A l'instar de son travail pour The Quiet Family, Kim Jee-Won ressort du placard le thème des secrets enfouis. Mais finie la bonhomie légère qu'il y manifestait ainsi que dans Foul King ; c'est cette fois avec une ambition nettement plus accaparante que le jeune réalisateur dirige cette adaptation d'un célèbre conte coréen, "Rose et Fleur de Lotus". Un titre symboliquement chargé dont le film respecte la dimension lyrique et spirituelle pour livrer ce qui s'avère, bien plus qu'un film horrifique, une oeuvre jouant sur tous les tableaux avec une inertie indicible qui est celle des chef-d’œuvres. L'angoisse, certes 2 Sœurs s'y livre, et plutôt avec réussite, grâce tant à la minutie des cadres que le soin apporté au carcan psychologique dont je reparlerai plus tard. Loin d'être rompu au cinéma d'horreur asiatique, je n'ai pas ressenti en loupant probablement ses inspirations la carence d'un film trop référentiel et pas assez substantiel. Au contraire, les références que j'ai pu saisir n'ont fait que rajouter une dimension à l'arsenal de ce récit, collectives et pourtant assez implicites pour ne pas le paralyser. Le résultat est étonnement heureux compte tenu de son appartenance à un genre que je n'apprécie pas particulièrement. Il faut dire que l'angoisse du film de Jee-Won n'a rien de gratuit, mais fait partie intégrante de la mise en immersion d'un spectateur qui ressent au plus près la violence des événements et l'aliénation provoquée. Par sa multiplication des signes et des symboles, 2 Sœurs rend la présence qui l'habite ubiquitaire. En parallèle, le récit ne cesse de surenchérir sur lui-même
, comme en écho à la complexité des constructions mentales mises en place par Su-Mi pour se protéger contre ses propres fantômes
, atteignant une densité extrêmement cohérente. C'est comme, si, de ce monde fantasmatique et volontairement déconstruit par des entremêlements chronologiques (qui a dit Lynch ?), ne pouvait s'extirper que la vérité dans toute son horreur. C'est d'ailleurs peut-être pour ça que très habilement, 2 Sœurs ne lève pas le voile sur tout son mystère, et que le doute est toujours permis quant à la réalité absolue de son univers. Parce que quoi qu'on fasse pour les chasser, les fantômes reviennent toujours, et que les supprimer totalement aurait été condamner son personnage à l'enfermement, l'excluant du cercle des spectateurs, le rejetant hors du champ de l'envisageable, comme si les peurs lui étaient réservées et que nous, de l'autre côté de l'écran, n'avions plus à douter.
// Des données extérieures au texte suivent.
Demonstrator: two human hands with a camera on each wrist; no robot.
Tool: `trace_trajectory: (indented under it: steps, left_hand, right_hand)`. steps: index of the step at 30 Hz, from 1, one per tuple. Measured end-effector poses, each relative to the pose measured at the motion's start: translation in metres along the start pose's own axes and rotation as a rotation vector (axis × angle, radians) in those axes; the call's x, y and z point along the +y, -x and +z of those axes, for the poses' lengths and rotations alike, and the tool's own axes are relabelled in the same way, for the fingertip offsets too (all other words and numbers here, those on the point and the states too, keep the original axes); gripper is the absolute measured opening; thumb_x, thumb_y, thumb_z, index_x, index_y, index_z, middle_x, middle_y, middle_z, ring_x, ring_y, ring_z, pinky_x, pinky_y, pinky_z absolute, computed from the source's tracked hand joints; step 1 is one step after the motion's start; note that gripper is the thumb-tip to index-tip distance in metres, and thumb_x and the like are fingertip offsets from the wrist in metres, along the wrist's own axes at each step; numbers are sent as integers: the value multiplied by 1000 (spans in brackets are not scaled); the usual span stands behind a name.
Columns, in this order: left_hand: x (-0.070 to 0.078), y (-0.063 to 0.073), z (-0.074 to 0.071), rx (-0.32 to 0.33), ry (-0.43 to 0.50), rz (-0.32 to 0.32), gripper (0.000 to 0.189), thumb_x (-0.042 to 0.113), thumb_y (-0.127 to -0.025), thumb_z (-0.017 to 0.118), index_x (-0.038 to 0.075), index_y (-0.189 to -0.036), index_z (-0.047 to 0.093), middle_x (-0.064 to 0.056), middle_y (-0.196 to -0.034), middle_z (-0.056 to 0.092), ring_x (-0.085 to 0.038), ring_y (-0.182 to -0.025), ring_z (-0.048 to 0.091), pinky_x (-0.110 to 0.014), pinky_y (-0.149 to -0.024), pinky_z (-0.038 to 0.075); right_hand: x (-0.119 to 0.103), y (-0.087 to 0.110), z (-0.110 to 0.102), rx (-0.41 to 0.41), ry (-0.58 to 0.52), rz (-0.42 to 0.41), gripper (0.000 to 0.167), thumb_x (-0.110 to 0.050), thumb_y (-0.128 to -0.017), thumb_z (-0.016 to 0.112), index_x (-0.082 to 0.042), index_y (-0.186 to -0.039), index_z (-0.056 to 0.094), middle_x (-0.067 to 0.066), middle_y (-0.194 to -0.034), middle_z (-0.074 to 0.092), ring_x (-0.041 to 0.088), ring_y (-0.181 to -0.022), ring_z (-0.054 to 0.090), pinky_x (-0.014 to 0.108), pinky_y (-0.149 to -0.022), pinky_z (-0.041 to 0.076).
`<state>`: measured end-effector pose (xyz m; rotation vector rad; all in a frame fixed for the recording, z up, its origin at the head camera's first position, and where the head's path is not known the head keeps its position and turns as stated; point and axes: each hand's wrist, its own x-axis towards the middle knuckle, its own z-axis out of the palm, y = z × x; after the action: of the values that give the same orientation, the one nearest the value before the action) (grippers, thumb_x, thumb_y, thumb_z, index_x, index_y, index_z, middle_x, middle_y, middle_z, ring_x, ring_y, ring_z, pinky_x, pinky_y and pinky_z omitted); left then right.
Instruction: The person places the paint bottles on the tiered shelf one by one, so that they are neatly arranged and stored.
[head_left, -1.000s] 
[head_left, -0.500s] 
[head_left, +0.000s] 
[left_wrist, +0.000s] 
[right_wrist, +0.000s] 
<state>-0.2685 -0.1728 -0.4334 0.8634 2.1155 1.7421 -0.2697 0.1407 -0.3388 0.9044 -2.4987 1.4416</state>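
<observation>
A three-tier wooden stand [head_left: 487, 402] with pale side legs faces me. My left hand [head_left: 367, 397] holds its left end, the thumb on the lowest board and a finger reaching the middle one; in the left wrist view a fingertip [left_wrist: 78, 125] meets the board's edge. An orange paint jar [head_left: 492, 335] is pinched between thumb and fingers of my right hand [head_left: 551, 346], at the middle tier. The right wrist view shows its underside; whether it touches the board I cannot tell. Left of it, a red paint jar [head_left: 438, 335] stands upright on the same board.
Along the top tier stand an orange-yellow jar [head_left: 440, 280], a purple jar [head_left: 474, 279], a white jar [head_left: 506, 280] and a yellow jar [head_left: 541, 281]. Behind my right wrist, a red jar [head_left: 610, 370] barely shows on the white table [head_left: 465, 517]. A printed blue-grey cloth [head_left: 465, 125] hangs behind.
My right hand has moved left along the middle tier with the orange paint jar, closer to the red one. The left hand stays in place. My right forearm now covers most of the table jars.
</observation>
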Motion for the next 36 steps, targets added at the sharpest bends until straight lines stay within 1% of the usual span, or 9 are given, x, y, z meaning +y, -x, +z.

Voilà pourquoi 2 Sœurs me marque autant, parce qu'il me poursuit par-delà ses limites de simple long-métrage. Parce que, comme tous les grands films, il intervient comme une sorte de présence, et a sans doute changé une infime partie de moi à jamais. Pas de doute, Kim Jee-Won a fini de rigoler, et est passé aux choses sérieuses. J'attendrai beaucoup de ses prochains films. En attendant, 2003 aura décidément été une année faste pour le cinéma déchaîné du Pays du Matin Calme. Après Old Boy, 2 Sœurs est à ce jour mon film coréen préféré, et une surprise phénoménale.